Activity — Once the line containing "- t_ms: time" has been copied, stop; copy every line before it exactly, beginning with the first line of the material below.

*** Block opens ***

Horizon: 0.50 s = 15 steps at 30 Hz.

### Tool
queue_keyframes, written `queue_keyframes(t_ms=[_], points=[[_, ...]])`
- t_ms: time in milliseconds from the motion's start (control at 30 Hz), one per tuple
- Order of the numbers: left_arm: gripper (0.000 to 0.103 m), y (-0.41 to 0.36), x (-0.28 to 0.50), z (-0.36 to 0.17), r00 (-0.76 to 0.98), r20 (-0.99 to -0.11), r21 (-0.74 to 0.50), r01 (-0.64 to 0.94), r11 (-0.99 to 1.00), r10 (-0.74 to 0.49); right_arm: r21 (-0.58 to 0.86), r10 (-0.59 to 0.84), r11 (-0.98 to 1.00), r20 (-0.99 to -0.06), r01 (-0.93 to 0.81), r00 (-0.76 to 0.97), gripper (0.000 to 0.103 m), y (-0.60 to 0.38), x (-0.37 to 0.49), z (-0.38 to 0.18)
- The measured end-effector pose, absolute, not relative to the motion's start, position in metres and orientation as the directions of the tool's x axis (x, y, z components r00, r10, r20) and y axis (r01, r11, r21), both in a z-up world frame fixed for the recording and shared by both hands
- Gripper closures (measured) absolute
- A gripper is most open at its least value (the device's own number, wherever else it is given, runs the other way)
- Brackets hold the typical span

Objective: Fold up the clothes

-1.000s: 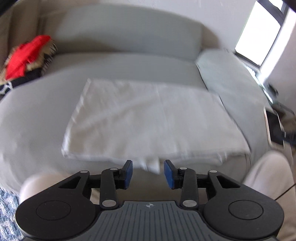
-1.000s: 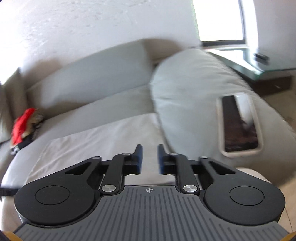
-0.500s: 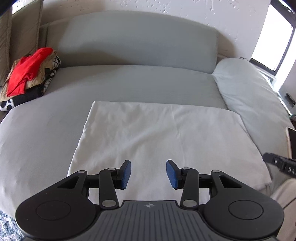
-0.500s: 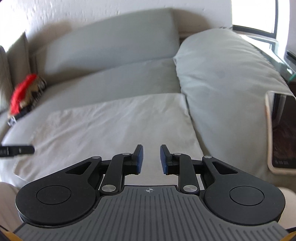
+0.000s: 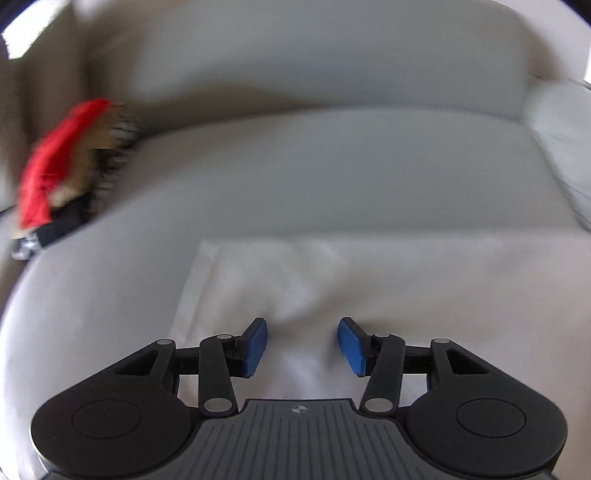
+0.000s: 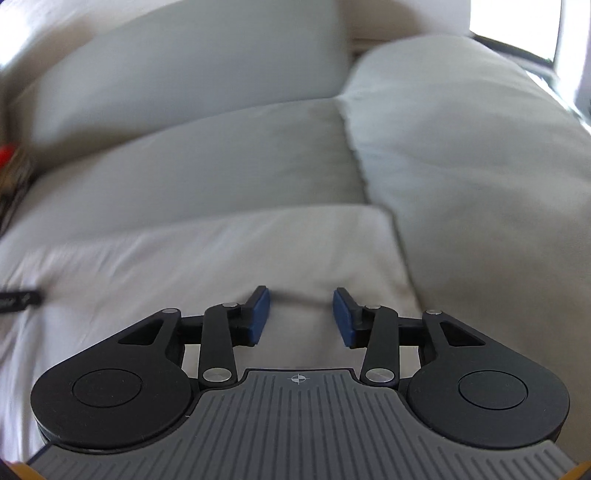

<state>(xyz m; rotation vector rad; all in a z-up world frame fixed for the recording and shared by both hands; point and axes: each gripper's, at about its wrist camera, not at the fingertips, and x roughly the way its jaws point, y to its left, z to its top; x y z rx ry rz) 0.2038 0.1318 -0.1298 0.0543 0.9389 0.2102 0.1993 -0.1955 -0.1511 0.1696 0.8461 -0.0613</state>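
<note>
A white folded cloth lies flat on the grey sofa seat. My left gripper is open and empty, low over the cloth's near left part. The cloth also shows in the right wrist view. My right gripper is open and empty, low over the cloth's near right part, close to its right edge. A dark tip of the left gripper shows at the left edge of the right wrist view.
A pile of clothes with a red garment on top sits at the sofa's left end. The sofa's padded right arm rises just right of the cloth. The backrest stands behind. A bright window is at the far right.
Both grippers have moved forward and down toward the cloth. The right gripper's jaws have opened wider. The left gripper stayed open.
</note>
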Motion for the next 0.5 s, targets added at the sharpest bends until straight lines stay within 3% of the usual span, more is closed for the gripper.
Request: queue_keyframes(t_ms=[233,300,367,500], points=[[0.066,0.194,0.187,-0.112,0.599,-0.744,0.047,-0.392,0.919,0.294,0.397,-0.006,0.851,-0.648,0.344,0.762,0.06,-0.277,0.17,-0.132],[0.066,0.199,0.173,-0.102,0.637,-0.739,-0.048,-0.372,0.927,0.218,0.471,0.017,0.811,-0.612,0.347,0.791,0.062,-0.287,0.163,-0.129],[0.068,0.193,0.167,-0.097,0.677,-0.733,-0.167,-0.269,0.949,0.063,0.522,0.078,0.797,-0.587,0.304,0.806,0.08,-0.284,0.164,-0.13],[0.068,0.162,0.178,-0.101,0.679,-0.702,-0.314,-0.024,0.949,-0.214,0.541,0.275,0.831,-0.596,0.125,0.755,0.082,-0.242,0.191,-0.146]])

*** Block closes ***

Response area —
Horizon: 0.50 s = 15 steps at 30 Hz.

### Tool
queue_keyframes, written `queue_keyframes(t_ms=[_], points=[[_, ...]])`
- t_ms: time in milliseconds from the motion's start (control at 30 Hz), one per tuple

For this exercise, nothing further remains to be done.